Neither incident is serious, yet. However, both are examples of how Australia is struggling to cope with its emerging status as a regional “power-house” – in the sense that it is a key supplier of energy to the wider Asia-Pacific.
In Victoria, a state with a struggling manufacturing sector that is desperately searching for new and cheaper sources of energy, there was the utterly bizarre outbreak of “friendship” between a man the union movement once hated, and one of the country’s most powerful unionists.
Peter Reith, one-time national Labor Relations Minister in several terms of conservative government in Canberra, was praised by Paul Howes, national secretary of the Australian Workers Union, for his stand on the need to develop unconventional gas.
“We shouldn’t write off everything he [Reith] says simply because of his political past,” Howes told the Australian Financial Review newspaper.
Really.

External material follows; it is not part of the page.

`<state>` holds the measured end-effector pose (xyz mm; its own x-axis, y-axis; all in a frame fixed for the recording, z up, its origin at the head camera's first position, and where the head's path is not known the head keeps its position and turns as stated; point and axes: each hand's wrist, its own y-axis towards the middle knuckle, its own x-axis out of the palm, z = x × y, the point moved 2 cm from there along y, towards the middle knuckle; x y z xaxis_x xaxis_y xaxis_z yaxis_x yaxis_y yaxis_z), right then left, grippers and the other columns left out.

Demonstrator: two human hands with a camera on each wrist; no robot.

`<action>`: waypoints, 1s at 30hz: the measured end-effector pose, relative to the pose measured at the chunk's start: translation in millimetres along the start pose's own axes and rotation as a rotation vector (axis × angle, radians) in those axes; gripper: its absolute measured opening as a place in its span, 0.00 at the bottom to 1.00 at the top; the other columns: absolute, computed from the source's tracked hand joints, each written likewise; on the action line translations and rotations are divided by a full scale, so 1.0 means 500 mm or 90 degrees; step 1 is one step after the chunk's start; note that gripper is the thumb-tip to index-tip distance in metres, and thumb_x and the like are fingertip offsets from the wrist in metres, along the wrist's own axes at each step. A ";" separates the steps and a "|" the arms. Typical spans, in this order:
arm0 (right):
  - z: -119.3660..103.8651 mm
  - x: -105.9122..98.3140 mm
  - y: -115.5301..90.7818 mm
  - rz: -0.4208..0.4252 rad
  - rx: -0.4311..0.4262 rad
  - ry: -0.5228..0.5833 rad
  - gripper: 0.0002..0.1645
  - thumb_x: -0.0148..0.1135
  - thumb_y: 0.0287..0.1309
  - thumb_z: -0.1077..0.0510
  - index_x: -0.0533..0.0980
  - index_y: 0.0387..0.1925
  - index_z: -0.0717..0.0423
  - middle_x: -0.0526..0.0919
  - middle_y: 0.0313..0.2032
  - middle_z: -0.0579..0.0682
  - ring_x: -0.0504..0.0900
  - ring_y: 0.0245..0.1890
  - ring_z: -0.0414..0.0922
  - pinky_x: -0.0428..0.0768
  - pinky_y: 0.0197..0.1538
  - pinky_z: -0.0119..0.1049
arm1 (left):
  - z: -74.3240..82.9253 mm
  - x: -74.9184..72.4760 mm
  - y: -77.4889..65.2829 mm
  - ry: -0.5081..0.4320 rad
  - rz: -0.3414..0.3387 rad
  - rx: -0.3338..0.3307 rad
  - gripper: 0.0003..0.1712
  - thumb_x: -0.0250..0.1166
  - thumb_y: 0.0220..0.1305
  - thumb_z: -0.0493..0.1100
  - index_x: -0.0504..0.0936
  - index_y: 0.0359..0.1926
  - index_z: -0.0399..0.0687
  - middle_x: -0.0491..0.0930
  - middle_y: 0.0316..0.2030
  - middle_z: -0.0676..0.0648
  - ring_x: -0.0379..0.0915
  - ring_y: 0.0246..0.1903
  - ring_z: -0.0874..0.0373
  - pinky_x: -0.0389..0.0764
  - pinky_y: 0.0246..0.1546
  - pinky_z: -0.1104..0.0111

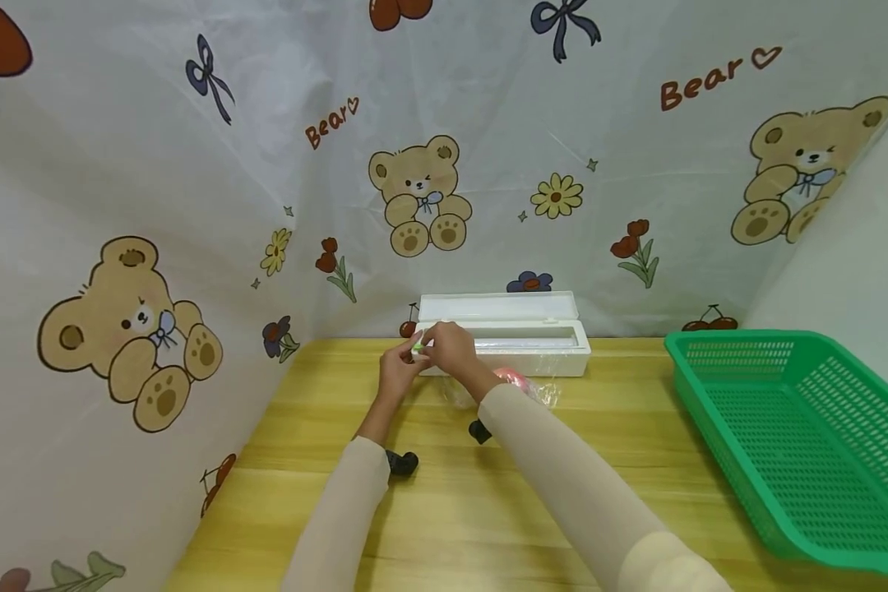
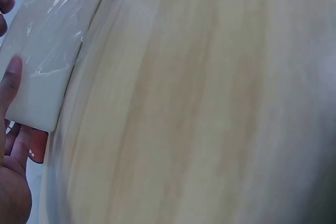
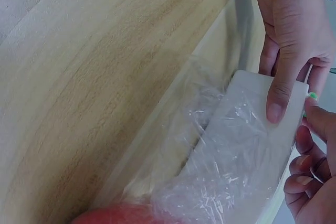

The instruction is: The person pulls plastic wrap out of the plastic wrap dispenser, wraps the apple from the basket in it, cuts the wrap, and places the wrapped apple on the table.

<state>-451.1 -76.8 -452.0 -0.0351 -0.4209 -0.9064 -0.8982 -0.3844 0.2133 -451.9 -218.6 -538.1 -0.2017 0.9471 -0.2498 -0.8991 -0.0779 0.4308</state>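
Observation:
A white cling film box [image 1: 540,364] stands at the back of the table with its lid [image 1: 497,307] raised. My left hand [image 1: 397,370] holds the box's left end, thumb on the front face and fingers round the end, as the right wrist view shows. At that same end my right hand [image 1: 450,349] pinches a small green slider [image 3: 313,95] at the box's edge. Clear film [image 3: 210,182] hangs crumpled over the front of the box and onto the table. A pinkish-red item [image 1: 513,377] lies by the film, partly hidden by my right forearm.
To the right stands a green plastic basket [image 1: 747,460] with mesh sides. A white curtain printed with bears [image 1: 422,197] rises behind and left of the wooden table [image 1: 429,526]. Black wrist cameras [image 1: 402,464] sit under both forearms.

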 end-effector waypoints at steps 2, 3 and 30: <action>-0.001 -0.004 0.001 0.005 0.002 -0.006 0.11 0.71 0.63 0.49 0.89 0.43 0.47 0.89 0.45 0.45 0.82 0.30 0.41 0.80 0.28 0.35 | -0.001 0.000 0.003 -0.001 -0.006 0.002 0.34 0.78 0.54 0.35 0.81 0.63 0.49 0.55 0.15 0.55 0.48 0.18 0.64 0.56 0.19 0.75; -0.001 -0.006 0.001 0.008 0.002 -0.008 0.10 0.71 0.63 0.50 0.89 0.43 0.47 0.89 0.44 0.45 0.82 0.30 0.41 0.81 0.28 0.35 | -0.002 0.000 0.003 -0.001 -0.010 0.002 0.34 0.78 0.54 0.36 0.81 0.63 0.49 0.55 0.15 0.55 0.48 0.18 0.64 0.56 0.19 0.75; 0.035 -0.028 0.011 0.021 -0.067 -0.097 0.27 0.66 0.56 0.65 0.65 0.08 0.47 0.61 0.11 0.41 0.60 0.19 0.40 0.62 0.22 0.34 | 0.007 -0.004 0.007 -0.024 -0.018 -0.021 0.38 0.79 0.51 0.37 0.78 0.65 0.41 0.79 0.61 0.41 0.77 0.37 0.66 0.76 0.28 0.79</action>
<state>-463.2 -58.7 -444.4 -0.1367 -0.3088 -0.9412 -0.8447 -0.4601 0.2736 -453.3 -219.8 -533.0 -0.1615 0.9602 -0.2279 -0.9167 -0.0604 0.3949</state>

Has a long-running hatred of the man charged with “busting the union movement” actually been forgotten and forgiven in the name of finding a fresh source of gas for Victoria’s manufacturing sector, which is facing widespread closures as costs rise and competition eats into market share.
Full forgiveness is unlikely but to put the situation into context Howes was praising Reith for a report the former Labor Relations Minister wrote that recommended the development of unconventional gas just as Holden and Toyota joined Mitsubishi and Ford in threatening to kill the Australian car manufacturing industry unless it got more government aid.
Reith’s report was written for Victorian Premier Denis Napthine, and while it is being kept under wraps it is believed to be quite critical of the state governments in Victoria and New South Wales for not encouraging the unconventional gas industry – and fulsome in its praise of the Queensland Government for encouraging coal-seam gas development.
Napthine, and Victoria’s Labor Party opposition leader, Daniel Andrews, have refused to embrace the Reith report allegedly on environmental grounds, despite the prospect of an acute gas shortage that could deliver a double blow in the form of increased pollution levels as more coal is burned to power industry, and higher electricity prices which will add to the car manufacturing crisis.
Howes, who is deeply worried about the employment prospects of his members praised Reith for his report advocating the lifting of a ban on unconventional gas development.
“His report makes some very valid and important points concerning the future of manufacturing in Victoria,” Howes said of the Reith document.
“It’s a report that could apply equally to NSW, and the reality is we have a serious long-term structural problem with the economies of southeast Australia that will require a multifaceted approach to get more jobs and more industry moving.”
It would be rude of The Slug to equate those comments from Howes as an example of how truth can sometimes come from “the mouths of babes” but that is effectively what is happening as a hard-core, lifetime union organiser delivers a blunt warning about what will happen if industry is priced out of business.
“It amazes me,” Howes said, “that governments that are in a precarious position and oppositions that are within striking distance of winning elections don’t recognise the huge potential that coal seam gas presents for our economies.”
If Howes singing the praise of Reith, while also reading the riot act to his political mates in the Labor movement, was not sufficiently bizarre there was the attack launched by conservative (and Labor) members of the WA parliament on Woodside Petroleum, Royal Dutch Shell and BP, during an inquiry into floating LNG.
What annoyed the politicians was the switch in preference by the oil companies for FLNG over land-based gas processing, a move the companies say is purely a commercial decision made after they had invested $2 billion on the land-based option before choosing FLNG.
Unfortunately for the industry it gradually became clear that the $2 billion was a number that stretched credibility because it covered all exploration costs and not just onshore studies.
Over-kill, which is what the $2 billion number represents because the money had to be spent finding the gas no matter what final development option was chosen, did weaken the argument of the companies.
However, and this is the point that amuses The Slug, the criticism of the companies is coming from a very pro-business government that will (whether it likes it or not) eventually be forced to acknowledge that it is the companies investing their own money, and they must be allowed to do that in a way that maximises their profit.
The best way of looking at the WA situation is “storm in a teacup” with politicians saying anything that will get them a mention in the media.